How does it work?

hyperdrive's direction-independent calibration is based off of a sky model. That is, data visibilities are compared against "sky model" visibilities, and the differences between the two are used to calculate antenna gains (a.k.a. calibration solutions).

Here is the algorithm used to determine antenna gains in hyperdrive:

\[ G_{p,i} = \frac{ \sum_{q,q \neq p} D_{pq} G_{q,i-1} M_{pq}^{H}}{ \sum_{q,q \neq p} (M_{pq} G_{q,i-1}^{H}) (M_{pq} G_{q,i-1}^{H})^{H} } \]

where

  • \( p \) and \( q \) are antenna indices;
  • \( G_{p} \) is the gain Jones matrix for an antenna \( p \);
  • \( D_{pq} \) is a "data" Jones matrix from baseline \( pq \);
  • \( M_{pq} \) is a "model" Jones matrix from baseline \( pq \);
  • \( i \) is the current iteration index; and
  • the \( H \) superscript denotes a Hermitian transpose.

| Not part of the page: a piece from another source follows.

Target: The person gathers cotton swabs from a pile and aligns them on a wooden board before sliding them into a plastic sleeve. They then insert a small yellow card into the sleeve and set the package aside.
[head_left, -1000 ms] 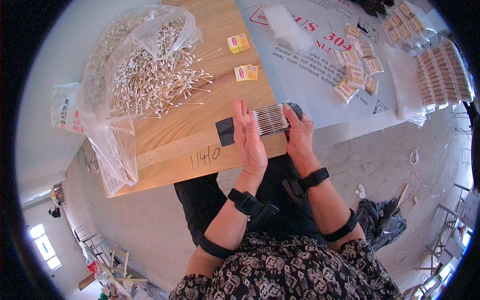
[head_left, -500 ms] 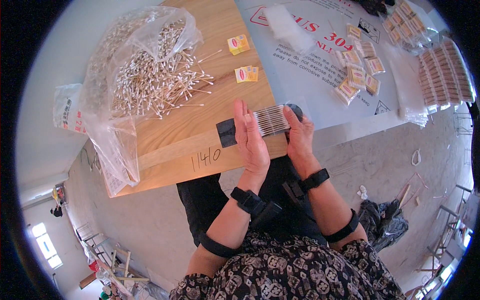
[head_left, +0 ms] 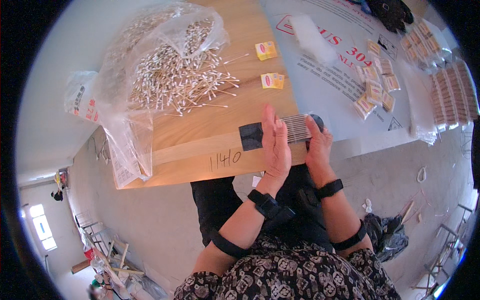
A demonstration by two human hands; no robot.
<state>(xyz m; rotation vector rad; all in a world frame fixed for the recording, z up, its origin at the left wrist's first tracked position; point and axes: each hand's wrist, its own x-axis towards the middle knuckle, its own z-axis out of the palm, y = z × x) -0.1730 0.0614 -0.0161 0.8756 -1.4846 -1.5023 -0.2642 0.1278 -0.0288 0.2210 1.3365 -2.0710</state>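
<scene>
A flat row of cotton swabs (head_left: 297, 129), apparently in a clear sleeve, lies between my hands at the table's front edge. My left hand (head_left: 276, 145) stands on edge at the row's left end, fingers straight and together, its side against the swabs. My right hand (head_left: 318, 150) grips the right end, thumb on top; its other fingers are mostly hidden. Under and beside the hands, black patches (head_left: 249, 137) show on the wooden table (head_left: 200, 140). Beyond them lie two small groups of yellow cards (head_left: 272, 81).
A clear plastic bag (head_left: 112, 65) spills many loose cotton swabs (head_left: 185, 75) at the left. On the grey sheet (head_left: 320, 85) at the right lie several small swab packs (head_left: 374, 92), a clear plastic stack (head_left: 312, 39) and larger bundled packs (head_left: 454, 95). A black bag (head_left: 387, 235) sits on the floor.
The view has shifted, so the table and its things appear farther right. My left hand now covers more of the swabs' left tips; my right hand keeps its place at the right end.
</scene>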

The maximum number of iterations can be changed at run time, as well as thresholds of acceptable convergence (i.e. the amount of change in the gains between iterations).

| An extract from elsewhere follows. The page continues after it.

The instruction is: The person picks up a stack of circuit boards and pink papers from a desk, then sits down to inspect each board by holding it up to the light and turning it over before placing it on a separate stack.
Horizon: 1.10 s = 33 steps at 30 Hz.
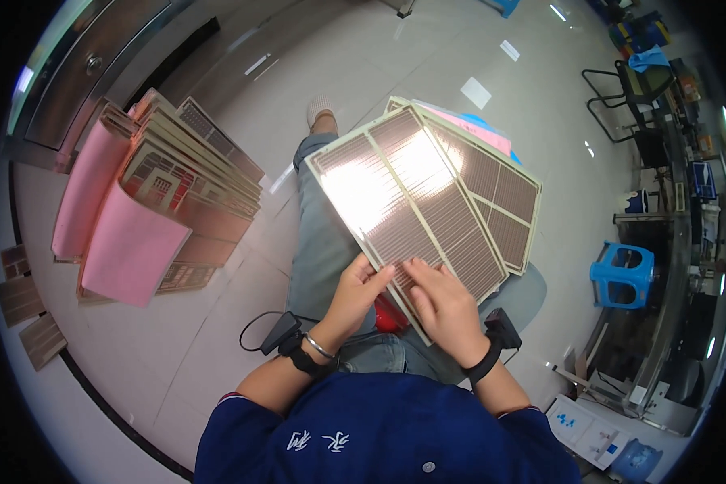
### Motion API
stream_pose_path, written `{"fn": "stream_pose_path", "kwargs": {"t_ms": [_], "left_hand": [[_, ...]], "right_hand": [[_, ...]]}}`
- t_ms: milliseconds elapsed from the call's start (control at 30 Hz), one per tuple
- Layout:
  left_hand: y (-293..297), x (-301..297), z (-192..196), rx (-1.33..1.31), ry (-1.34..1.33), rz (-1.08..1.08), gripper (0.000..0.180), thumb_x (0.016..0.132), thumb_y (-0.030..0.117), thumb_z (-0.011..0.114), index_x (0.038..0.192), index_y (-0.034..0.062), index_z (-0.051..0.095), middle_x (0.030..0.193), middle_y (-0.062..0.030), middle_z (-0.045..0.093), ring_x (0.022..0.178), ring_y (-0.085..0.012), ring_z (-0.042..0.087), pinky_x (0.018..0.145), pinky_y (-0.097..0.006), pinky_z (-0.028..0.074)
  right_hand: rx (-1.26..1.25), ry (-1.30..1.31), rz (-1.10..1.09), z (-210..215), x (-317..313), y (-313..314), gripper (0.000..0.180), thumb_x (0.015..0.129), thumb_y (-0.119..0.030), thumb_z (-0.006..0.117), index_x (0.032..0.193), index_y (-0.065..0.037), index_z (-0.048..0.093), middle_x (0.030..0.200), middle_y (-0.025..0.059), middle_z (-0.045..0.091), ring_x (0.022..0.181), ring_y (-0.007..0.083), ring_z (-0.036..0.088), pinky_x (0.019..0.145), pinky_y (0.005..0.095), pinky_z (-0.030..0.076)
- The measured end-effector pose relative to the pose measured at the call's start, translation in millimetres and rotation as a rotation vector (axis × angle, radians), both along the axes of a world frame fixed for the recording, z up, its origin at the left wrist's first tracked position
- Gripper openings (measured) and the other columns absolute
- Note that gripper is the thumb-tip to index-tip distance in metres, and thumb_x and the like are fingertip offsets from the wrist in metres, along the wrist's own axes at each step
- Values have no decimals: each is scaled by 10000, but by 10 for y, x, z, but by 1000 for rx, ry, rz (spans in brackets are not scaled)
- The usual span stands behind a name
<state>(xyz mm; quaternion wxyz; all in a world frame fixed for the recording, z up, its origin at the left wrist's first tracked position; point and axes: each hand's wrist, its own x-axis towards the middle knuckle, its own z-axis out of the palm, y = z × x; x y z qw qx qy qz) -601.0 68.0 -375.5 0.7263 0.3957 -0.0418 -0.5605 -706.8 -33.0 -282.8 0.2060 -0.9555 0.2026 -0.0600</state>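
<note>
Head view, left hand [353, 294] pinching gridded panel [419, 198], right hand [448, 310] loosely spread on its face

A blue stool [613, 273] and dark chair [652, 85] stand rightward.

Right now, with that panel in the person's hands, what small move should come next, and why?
Perhaps a slight tilt of the top panel by the left hand: bright glare washes out much of its far left part, so a new angle might show that surface better. The left hand holds its edge, while the right hand's fingers rest on it.
</note>
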Motion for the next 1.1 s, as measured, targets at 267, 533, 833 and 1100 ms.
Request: {"fn": "stream_pose_path", "kwargs": {"t_ms": [267,533,833,1100], "left_hand": [[-71,442,432,-46,-206,211,231,929,154,466,1093,1,524,1008,-33,589,876,-77,543,754,-219,439],[-297,625,622,-108,-226,224,316,967,251,393,1097,-1,530,1009,-46,586,894,-87,548,778,-225,442],[-425,661,670,-61,-258,222,452,977,343,318,1126,-35,516,1032,-95,589,914,-130,570,786,-242,463],[-454,682,681,-44,-261,191,460,976,339,305,1131,-43,509,1027,-126,582,887,-153,593,746,-258,504]], "right_hand": [[214,-448,-528,-73,-445,-856,339,925,-163,465,1200,30,507,1093,162,602,983,229,592,855,309,449],[1005,-703,-530,-16,-245,-752,357,961,-205,414,1194,53,495,1069,93,597,937,121,564,818,242,446],[998,-808,-566,0,-174,-802,344,961,-200,404,1161,55,519,1034,81,597,907,115,561,794,232,447],[977,-783,-560,30,-198,-807,356,965,-199,387,1171,69,500,1071,104,587,947,136,561,822,247,449]]}}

This iterative algorithm is done independently for every individual channel supplied. This means that if, for whatever reason, part of the data's band is problematic, the good parts of the band can be calibrated without issue.

StefCal? MitchCal?

It appears that StefCal (as well as MitchCal) is no different to "antsol" (i.e. the above equation).